Recorded information:
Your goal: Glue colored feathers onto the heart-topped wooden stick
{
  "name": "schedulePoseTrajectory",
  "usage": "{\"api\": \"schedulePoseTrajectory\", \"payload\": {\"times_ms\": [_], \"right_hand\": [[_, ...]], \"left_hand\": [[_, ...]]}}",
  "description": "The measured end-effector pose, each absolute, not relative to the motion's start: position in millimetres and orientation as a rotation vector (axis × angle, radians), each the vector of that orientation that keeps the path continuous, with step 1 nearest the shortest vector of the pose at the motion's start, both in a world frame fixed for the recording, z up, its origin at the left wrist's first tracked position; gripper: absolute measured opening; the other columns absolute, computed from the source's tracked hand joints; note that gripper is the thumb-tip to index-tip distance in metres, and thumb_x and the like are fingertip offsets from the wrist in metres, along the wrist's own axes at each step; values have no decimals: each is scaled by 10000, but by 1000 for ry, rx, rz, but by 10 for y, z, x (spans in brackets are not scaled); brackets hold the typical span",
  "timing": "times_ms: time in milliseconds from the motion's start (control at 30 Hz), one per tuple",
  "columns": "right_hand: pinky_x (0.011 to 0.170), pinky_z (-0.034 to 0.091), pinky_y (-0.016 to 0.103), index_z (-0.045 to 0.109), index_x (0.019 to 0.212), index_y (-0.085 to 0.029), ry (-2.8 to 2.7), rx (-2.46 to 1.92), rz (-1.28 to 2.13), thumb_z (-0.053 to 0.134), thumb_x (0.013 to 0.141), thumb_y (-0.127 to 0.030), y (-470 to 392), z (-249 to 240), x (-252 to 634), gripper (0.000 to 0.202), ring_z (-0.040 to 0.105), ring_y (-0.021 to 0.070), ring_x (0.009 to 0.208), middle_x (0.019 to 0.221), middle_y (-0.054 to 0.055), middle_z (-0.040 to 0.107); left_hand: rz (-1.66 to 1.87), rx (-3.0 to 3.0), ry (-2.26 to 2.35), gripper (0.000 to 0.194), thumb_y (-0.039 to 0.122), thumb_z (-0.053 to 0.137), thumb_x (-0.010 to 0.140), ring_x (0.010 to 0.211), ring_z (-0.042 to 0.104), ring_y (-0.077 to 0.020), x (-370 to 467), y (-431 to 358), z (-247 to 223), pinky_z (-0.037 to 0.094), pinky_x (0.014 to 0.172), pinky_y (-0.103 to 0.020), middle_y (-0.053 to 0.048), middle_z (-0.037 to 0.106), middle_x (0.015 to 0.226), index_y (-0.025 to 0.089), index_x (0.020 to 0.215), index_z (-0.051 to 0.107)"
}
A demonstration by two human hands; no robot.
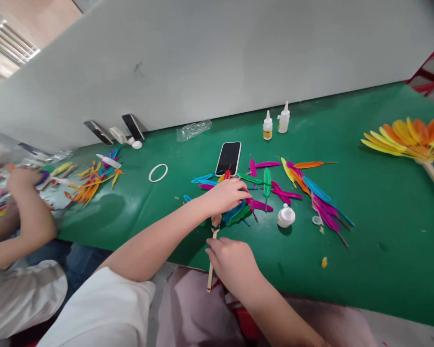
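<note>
Over a spread of coloured feathers (pixel 266 183) on the green table (pixel 383 202), my left hand (pixel 229 196) reaches with bent fingers near blue, green and magenta feathers; whether it grips one cannot be made out. My right hand (pixel 231 260) is closed around a thin wooden stick (pixel 210 277) at the table's front edge. The stick's upper end lies just below my left hand, by a small brownish piece (pixel 216 220). A small white pot (pixel 286 217) stands to the right of my left hand.
A phone (pixel 229 158) lies behind the feathers, with two white bottles (pixel 268 126) farther back. A yellow-orange feather fan (pixel 419 137) is at the right. A white ring (pixel 158 173) lies left. Another person's arm (pixel 32 217) works at the far left. A grey partition (pixel 238 58) borders the table.
</note>
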State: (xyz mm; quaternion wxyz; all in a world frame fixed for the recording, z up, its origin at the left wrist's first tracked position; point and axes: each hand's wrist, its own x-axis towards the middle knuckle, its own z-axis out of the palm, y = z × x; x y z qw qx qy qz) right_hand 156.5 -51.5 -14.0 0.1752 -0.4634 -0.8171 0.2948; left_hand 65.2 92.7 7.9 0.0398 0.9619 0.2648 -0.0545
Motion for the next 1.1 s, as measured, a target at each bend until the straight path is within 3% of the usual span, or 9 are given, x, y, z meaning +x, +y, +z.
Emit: {"api": "schedulePoseTrajectory", "payload": {"times_ms": [133,400,667,800,967,1033,1100], "right_hand": [[522,406,237,618,1004,-221,-2310,-1310,804,449,856,-243,-524,-151,1564,226,641,155,666,803,36,677],[518,402,228,616,917,-210,-2314,-1302,796,468,843,-251,-517,-161,1548,171,628,145,648,759,30,659],[488,408,246,602,901,-209,-2294,-1258,772,473,833,-269,-531,-195,1526,158,627,165,625,737,24,652],[483,421,253,587,823,-199,-2301,-1244,776,484,823,-272,-558,-201,1497,127,622,169,607,710,23,650],[468,438,254,559,751,-193,-2328,-1182,767,492,800,-242,-607,-217,1457,97,616,163,597,677,19,649],[432,426,252,559,734,-189,-2354,-1145,748,500,781,-231,-614,-205,1449,87,611,165,564,648,21,640],[401,416,259,568,729,-182,-2407,-1129,747,524,751,-218,-609,-198,1430,61,611,173,547,636,26,636]], "left_hand": [[-106,3030,769,215,158,474,837,912,523,-199,645,976,29,421,777,-339,-84,612,973,192,952,653],[6,3187,719,244,148,376,875,800,522,-179,700,996,-70,412,715,-310,-92,622,822,136,832,616],[95,2962,1346,209,265,454,833,756,523,-189,862,1227,147,422,696,-309,-68,609,797,148,767,614],[150,2896,1329,275,306,408,870,867,537,-206,1225,1364,269,421,786,-333,-79,618,906,158,966,619],[-9,2774,1059,435,379,454,857,1025,504,-244,1798,1557,217,410,834,-348,-114,557,1115,168,1237,477],[-26,2687,1064,532,435,489,833,1001,511,-245,1994,1644,140,410,818,-337,-125,558,1095,153,1281,433],[-3,2626,1093,511,441,509,819,959,524,-236,2158,1722,61,411,783,-319,-122,571,1053,149,1237,482]]}}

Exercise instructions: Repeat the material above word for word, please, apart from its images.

Exercise response:
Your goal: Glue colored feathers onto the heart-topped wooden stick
{
  "name": "schedulePoseTrajectory",
  "usage": "{\"api\": \"schedulePoseTrajectory\", \"payload\": {\"times_ms\": [_], \"right_hand\": [[_, ...]], \"left_hand\": [[_, ...]]}}",
  "description": "The measured end-effector pose, each absolute, not relative to the motion's start: position in millimetres and orientation as a rotation vector (axis × angle, radians), each the vector of that orientation that keeps the path continuous, with step 1 nearest the shortest vector of the pose at the motion's start, both in a world frame fixed for the recording, z up, its origin at the left wrist's first tracked position; gripper: absolute measured opening; the other columns absolute, computed from the source's tracked hand joints; note that gripper is the thumb-tip to index-tip distance in metres, and thumb_x and the like are fingertip offsets from the wrist in metres, along the wrist's own axes at each step; values have no decimals: each is scaled by 10000, but by 1000 for ry, rx, rz, but by 10 for y, z, x (spans in brackets are not scaled); brackets hold the typical span",
  "timing": "times_ms: time in milliseconds from the motion's start (control at 30 Hz), one per tuple",
  "columns": "right_hand: pinky_x (0.011 to 0.170), pinky_z (-0.034 to 0.091), pinky_y (-0.016 to 0.103), index_z (-0.045 to 0.109), index_x (0.019 to 0.212), index_y (-0.085 to 0.029), ry (-2.8 to 2.7), rx (-2.46 to 1.92), rz (-1.28 to 2.13), thumb_z (-0.053 to 0.134), thumb_x (0.013 to 0.141), thumb_y (-0.127 to 0.030), y (-470 to 392), z (-249 to 240), x (-252 to 634), gripper (0.000 to 0.202), ring_z (-0.040 to 0.105), ring_y (-0.021 to 0.070), ring_x (0.009 to 0.208), middle_x (0.019 to 0.221), middle_y (-0.054 to 0.055), middle_z (-0.040 to 0.107); left_hand: rz (-1.66 to 1.87), rx (-3.0 to 3.0), ry (-2.26 to 2.35), gripper (0.000 to 0.194), thumb_y (-0.039 to 0.122), thumb_z (-0.053 to 0.137), thumb_x (-0.010 to 0.140), ring_x (0.010 to 0.211), ring_z (-0.042 to 0.104), ring_y (-0.077 to 0.020), x (-370 to 467), y (-431 to 358), z (-247 to 223), pinky_z (-0.037 to 0.094), pinky_x (0.014 to 0.172), pinky_y (-0.103 to 0.020), middle_y (-0.053 to 0.048), middle_z (-0.037 to 0.106), middle_x (0.015 to 0.226), index_y (-0.025 to 0.089), index_x (0.020 to 0.215), index_z (-0.051 to 0.107)"
}
A demonstration by two human hands; no robot.
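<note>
Over a spread of coloured feathers (pixel 266 183) on the green table (pixel 383 202), my left hand (pixel 229 196) reaches with bent fingers near blue, green and magenta feathers; whether it grips one cannot be made out. My right hand (pixel 231 260) is closed around a thin wooden stick (pixel 210 277) at the table's front edge. The stick's upper end lies just below my left hand, by a small brownish piece (pixel 216 220). A small white pot (pixel 286 217) stands to the right of my left hand.
A phone (pixel 229 158) lies behind the feathers, with two white bottles (pixel 268 126) farther back. A yellow-orange feather fan (pixel 419 137) is at the right. A white ring (pixel 158 173) lies left. Another person's arm (pixel 32 217) works at the far left. A grey partition (pixel 238 58) borders the table.
</note>
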State: (xyz mm; quaternion wxyz; all in a world frame fixed for the recording, z up, its origin at the left wrist's first tracked position; point and axes: each hand's wrist, its own x-axis towards the middle knuckle, its own z-axis out of the palm, y = z × x; x y z qw qx qy qz) right_hand 156.5 -51.5 -14.0 0.1752 -0.4634 -0.8171 0.2948; left_hand 65.2 92.7 7.9 0.0398 0.9619 0.2648 -0.0545
Motion for the next 1.1 s, as measured, a target at each bend until the straight path is within 3% of the usual span, or 9 are given, x, y, z meaning +x, +y, +z.
Emit: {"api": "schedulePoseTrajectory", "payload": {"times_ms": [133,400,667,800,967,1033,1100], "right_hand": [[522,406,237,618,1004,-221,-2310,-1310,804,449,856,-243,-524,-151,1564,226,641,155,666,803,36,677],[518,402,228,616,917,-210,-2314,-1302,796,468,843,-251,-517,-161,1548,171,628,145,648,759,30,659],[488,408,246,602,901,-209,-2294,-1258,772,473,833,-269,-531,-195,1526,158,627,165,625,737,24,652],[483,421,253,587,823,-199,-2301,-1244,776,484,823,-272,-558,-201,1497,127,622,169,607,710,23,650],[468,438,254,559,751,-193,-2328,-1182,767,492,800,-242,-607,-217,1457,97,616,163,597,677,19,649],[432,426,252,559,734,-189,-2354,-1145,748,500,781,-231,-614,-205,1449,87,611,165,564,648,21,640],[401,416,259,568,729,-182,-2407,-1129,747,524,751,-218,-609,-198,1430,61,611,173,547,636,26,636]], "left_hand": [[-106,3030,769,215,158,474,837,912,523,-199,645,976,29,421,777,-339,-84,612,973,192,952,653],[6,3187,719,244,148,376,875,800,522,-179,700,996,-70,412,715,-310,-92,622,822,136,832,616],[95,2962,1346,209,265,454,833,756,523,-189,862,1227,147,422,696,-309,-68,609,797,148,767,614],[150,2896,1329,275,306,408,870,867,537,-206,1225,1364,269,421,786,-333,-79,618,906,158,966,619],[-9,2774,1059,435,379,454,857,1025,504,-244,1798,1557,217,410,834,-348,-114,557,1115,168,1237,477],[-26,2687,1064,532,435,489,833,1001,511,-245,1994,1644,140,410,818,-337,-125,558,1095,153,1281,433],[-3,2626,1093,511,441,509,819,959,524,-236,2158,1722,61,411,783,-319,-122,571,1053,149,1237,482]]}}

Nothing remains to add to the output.